URL: https://cgit.FreeBSD.org/src/commit/?id=e7474c619270c5c325ce844b77eecc2dcf98147c

commit e7474c619270c5c325ce844b77eecc2dcf98147c
Author:     Rick Macklem <rmacklem@FreeBSD.org>
AuthorDate: 2024-09-30 22:49:57 +0000
Commit:     Rick Macklem <rmacklem@FreeBSD.org>
CommitDate: 2024-10-12 00:43:27 +0000

    nfsd: Fix close handling when vfs.nfsd.enable_locallocks=1

    nfsrv_freeopen() was being called after the mutex
    lock was released, making it possible for other
    kernel threads to change the lists while nfsrv_freeopen()
    took the nfsstateid out of the lists.

    This patch moves the code around
    "if (nfsrv_freeopen(stp, vp, 1 p) == 0) {"
    into nfsrv_freeopen(), so that it can remove the nfsstateid
    structure from all lists before unlocking the mutex.
    This should avoid any race between CLOSE and other nfsd threads
    updating the NFSv4 state.

    The patch does not affect semantics when vfs.nfsd.enable_locallocks=0.

    PR:     280978
    Tested by:      Matthew L. Dailey <matthew.l.dailey@dartmouth.edu>

    (cherry picked from commit eb345e05ac6602eeef0c33fce9025bbc8ec44d0f)

 sys/fs/nfsserver/nfs_nfsdstate.c | 62 +++++++++++++++++++---------------------
 1 file changed, 30 insertions(+), 32 deletions(-)
Comment 10 commit-hook freebsd_committer freebsd_triage 2024-10-12 00:52:05 UTC
A commit in branch stable/13 references this bug:

URL: https://cgit.FreeBSD.org/src/commit/?id=cc07d914bc80f0c644584de6eab2efd30e911d8d

commit cc07d914bc80f0c644584de6eab2efd30e911d8d
Author:     Rick Macklem <rmacklem@FreeBSD.org>
AuthorDate: 2024-09-30 22:49:57 +0000
Commit:     Rick Macklem <rmacklem@FreeBSD.org>
CommitDate: 2024-10-12 00:49:55 +0000

    nfsd: Fix close handling when vfs.nfsd.enable_locallocks=1

    nfsrv_freeopen() was being called after the mutex
    lock was released, making it possible for other
    kernel threads to change the lists while nfsrv_freeopen()
    took the nfsstateid out of the lists.

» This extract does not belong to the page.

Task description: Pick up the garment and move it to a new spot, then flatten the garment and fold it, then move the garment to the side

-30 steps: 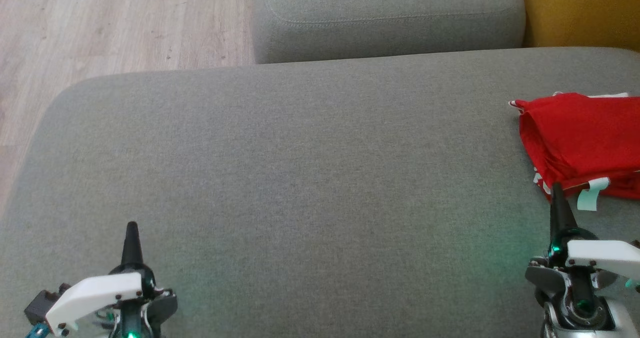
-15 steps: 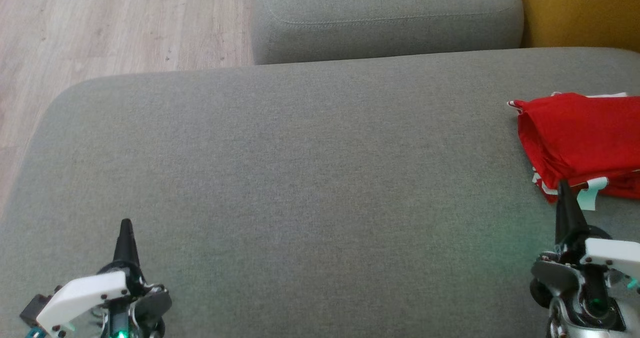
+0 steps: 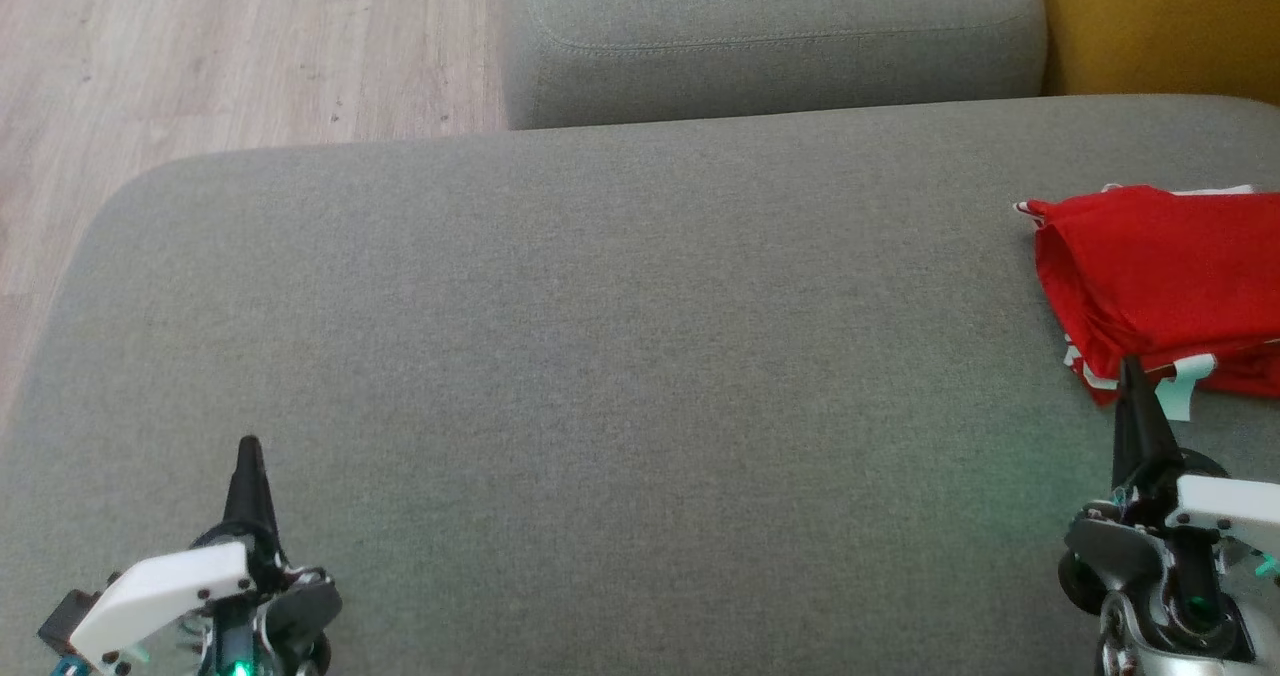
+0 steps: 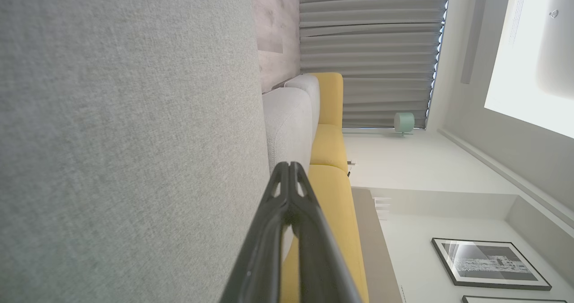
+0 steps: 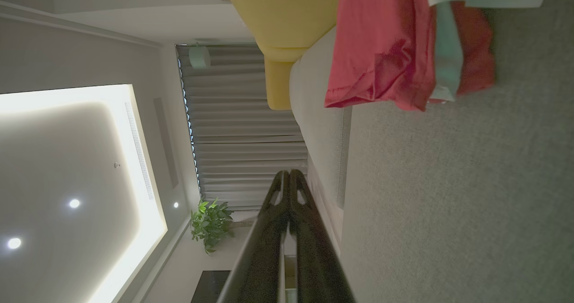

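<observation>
**A:** Where's the garment?

**B:** The red garment (image 3: pixel 1160 276) lies in a folded stack at the far right of the grey sofa seat (image 3: pixel 600 356). It is cut off by the head view's right edge, and pale mint trim shows along its near side.

**A:** So what's left to do?

**B:** Little, I'd judge. It's folded and off to the side, so every step looks done.

**A:** And the arms?

**B:** The right gripper (image 3: pixel 1130 376) sits just short of the garment's near edge, its fingers pressed together and pinching nothing. The left gripper (image 3: pixel 248 451) is well apart over bare seat, its fingers likewise pressed together and empty.

**A:** And the room?

**B:** A second grey cushion (image 3: pixel 770 36) lies beyond the seat, with a yellow sofa section (image 3: pixel 1160 26) to its right and a pale wood floor (image 3: pixel 200 56) to the left. Farther off are grey curtains (image 4: pixel 372 47), a framed picture (image 4: pixel 489 262) and a potted plant (image 5: pixel 210 224).
</observation>
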`<state>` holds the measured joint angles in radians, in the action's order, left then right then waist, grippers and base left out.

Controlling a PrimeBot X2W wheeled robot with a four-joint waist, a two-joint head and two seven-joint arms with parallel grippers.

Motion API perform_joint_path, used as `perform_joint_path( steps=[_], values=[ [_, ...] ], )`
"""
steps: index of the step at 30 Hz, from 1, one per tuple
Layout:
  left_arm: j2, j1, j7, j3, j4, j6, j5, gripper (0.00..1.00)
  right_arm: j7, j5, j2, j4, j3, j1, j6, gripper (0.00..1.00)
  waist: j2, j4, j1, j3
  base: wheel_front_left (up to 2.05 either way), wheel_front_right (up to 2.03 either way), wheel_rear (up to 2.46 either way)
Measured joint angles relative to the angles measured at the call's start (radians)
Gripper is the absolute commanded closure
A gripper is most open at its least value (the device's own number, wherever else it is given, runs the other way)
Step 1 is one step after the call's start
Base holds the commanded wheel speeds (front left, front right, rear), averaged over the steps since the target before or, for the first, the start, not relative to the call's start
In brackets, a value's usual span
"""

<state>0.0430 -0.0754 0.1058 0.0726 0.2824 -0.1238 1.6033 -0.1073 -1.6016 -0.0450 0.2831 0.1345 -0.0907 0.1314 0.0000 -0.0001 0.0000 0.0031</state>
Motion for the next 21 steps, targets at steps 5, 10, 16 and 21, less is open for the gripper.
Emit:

    This patch moves the code around
    "if (nfsrv_freeopen(stp, vp, 1 p) == 0) {"
    into nfsrv_freeopen(), so that it can remove the nfsstateid
    structure from all lists before unlocking the mutex.
    This should avoid any race between CLOSE and other nfsd threads
    updating the NFSv4 state.

    The patch does not affect semantics when vfs.nfsd.enable_locallocks=0.

    PR:     280978
    Tested by:      Matthew L. Dailey <matthew.l.dailey@dartmouth.edu>

    (cherry picked from commit eb345e05ac6602eeef0c33fce9025bbc8ec44d0f)

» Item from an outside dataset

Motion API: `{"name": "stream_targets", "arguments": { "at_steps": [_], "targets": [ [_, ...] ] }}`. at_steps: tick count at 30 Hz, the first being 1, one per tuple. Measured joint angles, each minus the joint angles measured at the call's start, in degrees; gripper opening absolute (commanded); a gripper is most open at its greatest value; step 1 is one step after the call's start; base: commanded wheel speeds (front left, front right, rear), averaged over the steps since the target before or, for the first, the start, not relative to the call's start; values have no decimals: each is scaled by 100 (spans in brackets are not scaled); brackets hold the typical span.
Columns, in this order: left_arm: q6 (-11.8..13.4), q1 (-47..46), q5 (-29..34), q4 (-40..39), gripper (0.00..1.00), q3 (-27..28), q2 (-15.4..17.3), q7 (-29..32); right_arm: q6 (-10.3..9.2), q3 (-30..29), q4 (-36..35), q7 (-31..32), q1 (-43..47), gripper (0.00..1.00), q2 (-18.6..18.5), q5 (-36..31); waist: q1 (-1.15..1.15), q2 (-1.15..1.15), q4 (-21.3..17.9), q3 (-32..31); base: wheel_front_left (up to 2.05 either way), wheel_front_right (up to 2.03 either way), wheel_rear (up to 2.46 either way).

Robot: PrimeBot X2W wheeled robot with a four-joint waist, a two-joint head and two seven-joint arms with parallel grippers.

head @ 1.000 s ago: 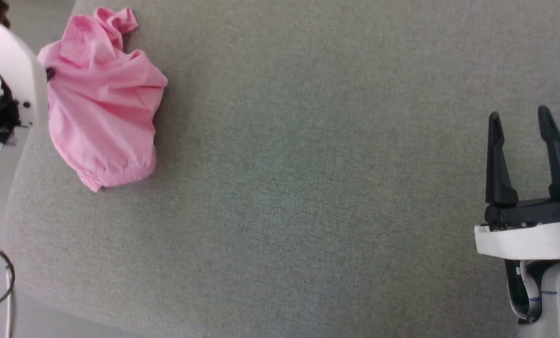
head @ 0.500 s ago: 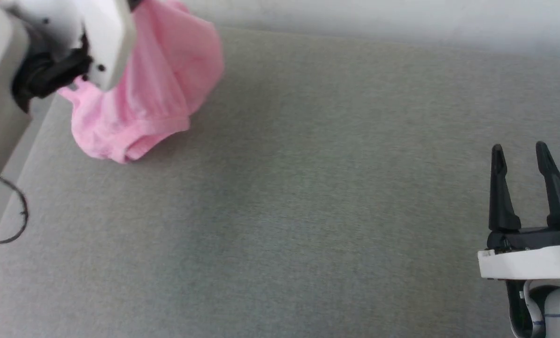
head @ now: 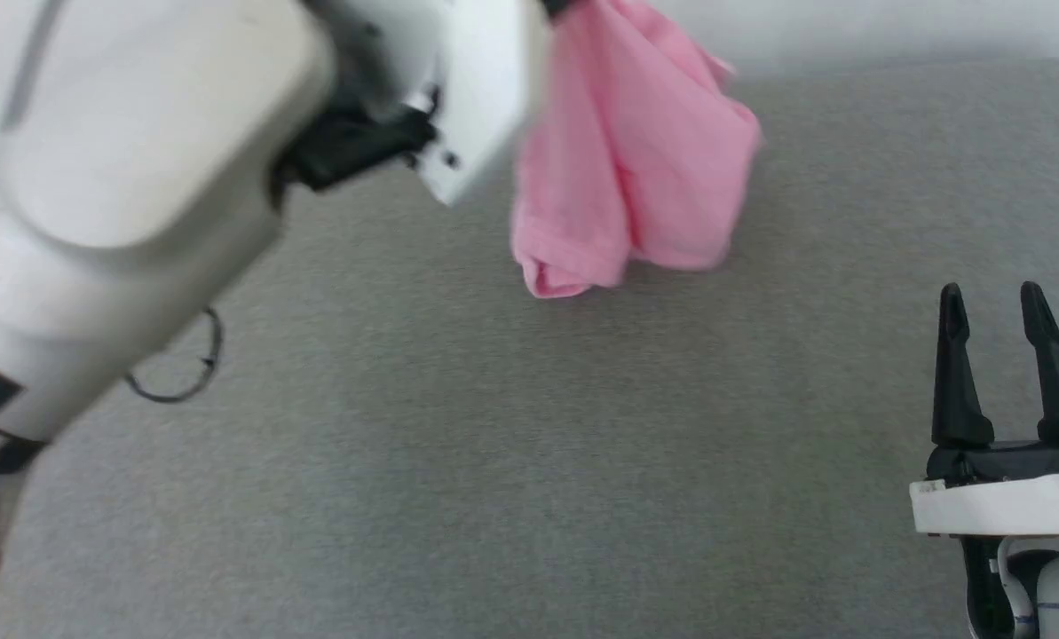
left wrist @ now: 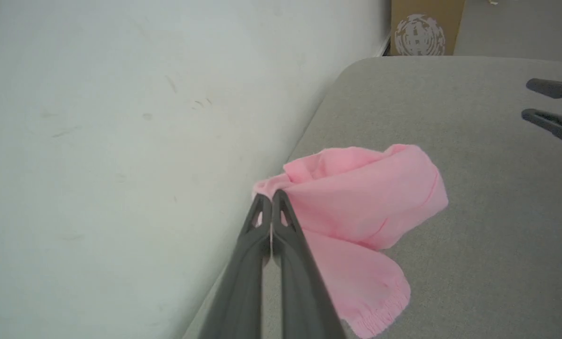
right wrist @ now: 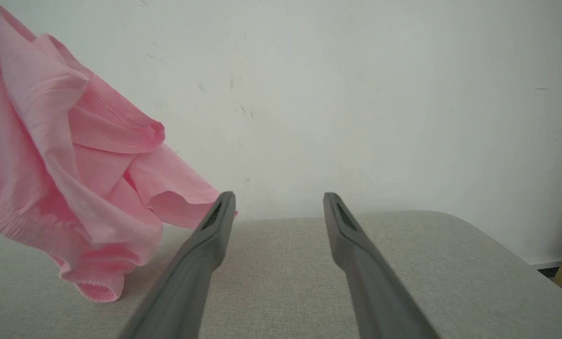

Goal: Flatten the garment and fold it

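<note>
The left gripper (left wrist: 271,197) pinches the pink garment (head: 644,169) by its top edge so it hangs long-axis down, hem about at the grey cushion (head: 493,461), while the right gripper (head: 991,297), spread and empty, sits well off to its right.

place: bare test room or lab, likely | grey cloth-covered surface (head: 529,461), rounded corners | scuffed white wall (right wrist: 356,94) at 12 o'clock | cardboard box (left wrist: 427,28) on floor (left wrist: 521,23) at 2 o'clock
</note>
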Motion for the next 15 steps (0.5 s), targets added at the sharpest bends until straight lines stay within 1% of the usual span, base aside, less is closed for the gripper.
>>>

 sys/fs/nfsserver/nfs_nfsdstate.c | 62 +++++++++++++++++++---------------------
 1 file changed, 30 insertions(+), 32 deletions(-)
Comment 11 Rick Macklem freebsd_committer freebsd_triage 2024-10-12 00:57:56 UTC
The patch has now been MFC'd.
I will leave this PR Open until the
reporter reports back w.r.t. success
of the patch.
Comment 12 Matthew L. Dailey 2024-10-14 15:14:14 UTC
Our test system with this patch has now been running non-stop without any panics or errors for almost 24 days. This is well outside of any failure window we've seen in our prior testing, so I'm cautiously optimistic that this patch has fixed this issue.

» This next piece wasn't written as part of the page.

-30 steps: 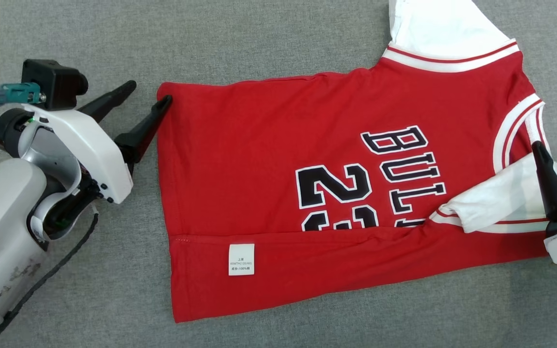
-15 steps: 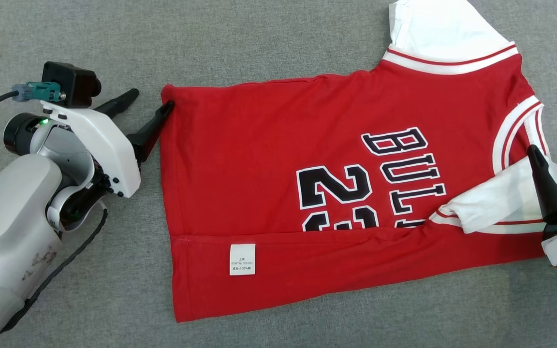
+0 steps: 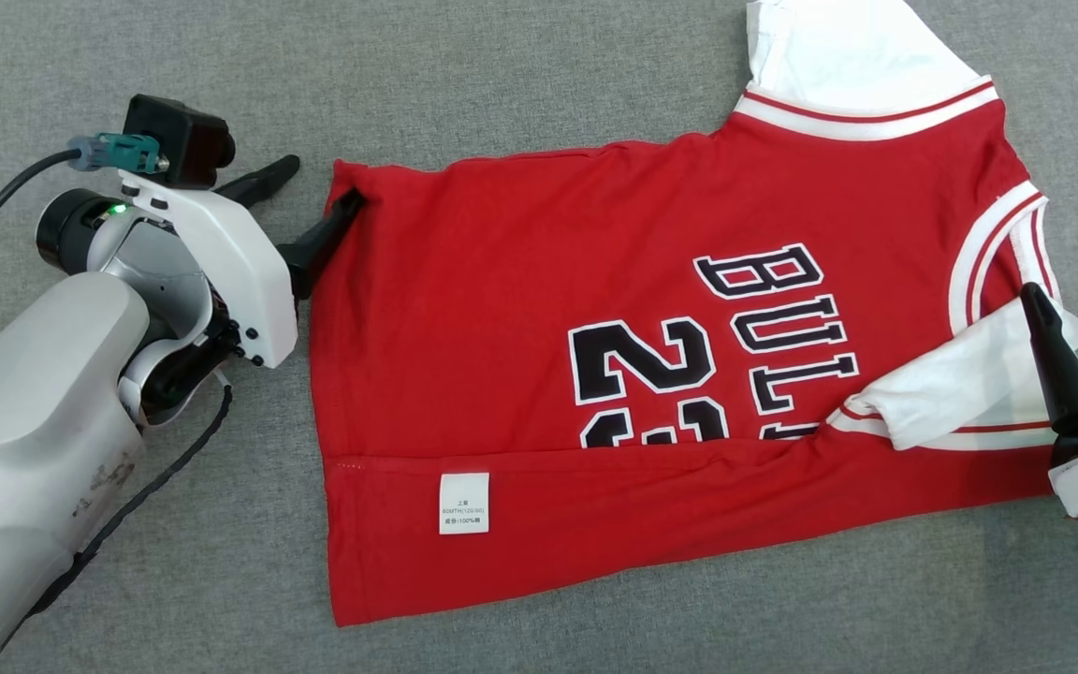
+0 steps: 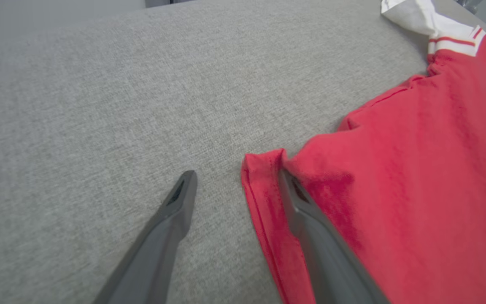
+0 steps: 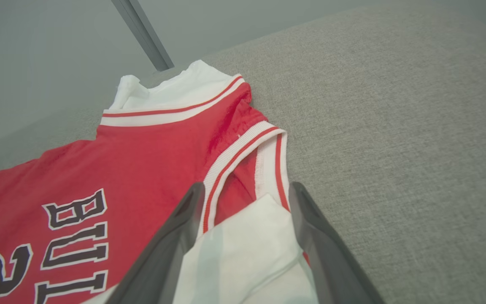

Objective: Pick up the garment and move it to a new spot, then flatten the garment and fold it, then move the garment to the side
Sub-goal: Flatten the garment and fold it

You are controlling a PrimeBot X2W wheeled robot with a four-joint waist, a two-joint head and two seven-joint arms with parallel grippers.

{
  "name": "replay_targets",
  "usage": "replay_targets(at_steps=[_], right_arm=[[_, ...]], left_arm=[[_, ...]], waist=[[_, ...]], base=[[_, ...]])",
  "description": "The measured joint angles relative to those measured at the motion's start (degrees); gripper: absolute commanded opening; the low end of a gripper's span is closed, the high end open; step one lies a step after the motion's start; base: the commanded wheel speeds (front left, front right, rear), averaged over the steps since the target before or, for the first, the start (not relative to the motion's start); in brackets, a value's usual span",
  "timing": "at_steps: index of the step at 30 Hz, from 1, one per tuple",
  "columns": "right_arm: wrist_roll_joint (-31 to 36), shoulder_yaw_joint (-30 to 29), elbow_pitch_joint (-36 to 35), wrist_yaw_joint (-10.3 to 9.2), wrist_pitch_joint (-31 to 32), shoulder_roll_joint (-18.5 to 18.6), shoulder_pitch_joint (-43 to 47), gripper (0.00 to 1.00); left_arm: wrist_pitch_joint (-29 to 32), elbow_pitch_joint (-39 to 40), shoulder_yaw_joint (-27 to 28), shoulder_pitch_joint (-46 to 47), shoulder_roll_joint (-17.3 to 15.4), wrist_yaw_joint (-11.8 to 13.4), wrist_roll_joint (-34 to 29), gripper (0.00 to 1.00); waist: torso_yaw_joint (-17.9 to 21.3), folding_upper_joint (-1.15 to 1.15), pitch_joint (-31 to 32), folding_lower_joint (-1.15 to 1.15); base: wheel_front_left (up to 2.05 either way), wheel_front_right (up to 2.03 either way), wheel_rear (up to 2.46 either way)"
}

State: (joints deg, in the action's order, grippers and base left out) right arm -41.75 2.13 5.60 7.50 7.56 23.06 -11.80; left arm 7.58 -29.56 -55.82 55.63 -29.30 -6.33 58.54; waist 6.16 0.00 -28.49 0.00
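Left gripper (image 3: 319, 185) spread, straddling the jersey (image 3: 520, 309) at its hem corner (image 4: 264, 169): one finger against red cloth, the other on bare cushion (image 3: 595, 75). Right gripper (image 3: 1063, 300) also spread, white sleeve (image 3: 960, 384) between its fingers. Looks like pre-grasp for a fold: get under the edge, pinch both layers, lift both ends level. Cushion grey, woven, flat. Pale wall (image 5: 36, 63) and metal bar (image 5: 141, 33) beyond right gripper.

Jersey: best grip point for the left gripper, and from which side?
The hem corner of the jersey, approached from the robot's left, low along the grey surface. That corner is puckered up and lies between the left gripper's open fingers, so closing there should likely catch it.
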Motion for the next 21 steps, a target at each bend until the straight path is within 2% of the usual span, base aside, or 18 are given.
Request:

At this point, I think this can be closed. I'll reach out again if we see anything related to this in further testing.

Huge thanks to Rick for fixing this!
Comment 13 Rick Macklem freebsd_committer freebsd_triage 2024-10-14 19:24:40 UTC
The reporter has had good test results when using
the patch (which is now MFC'd to stable/13 and stable/14).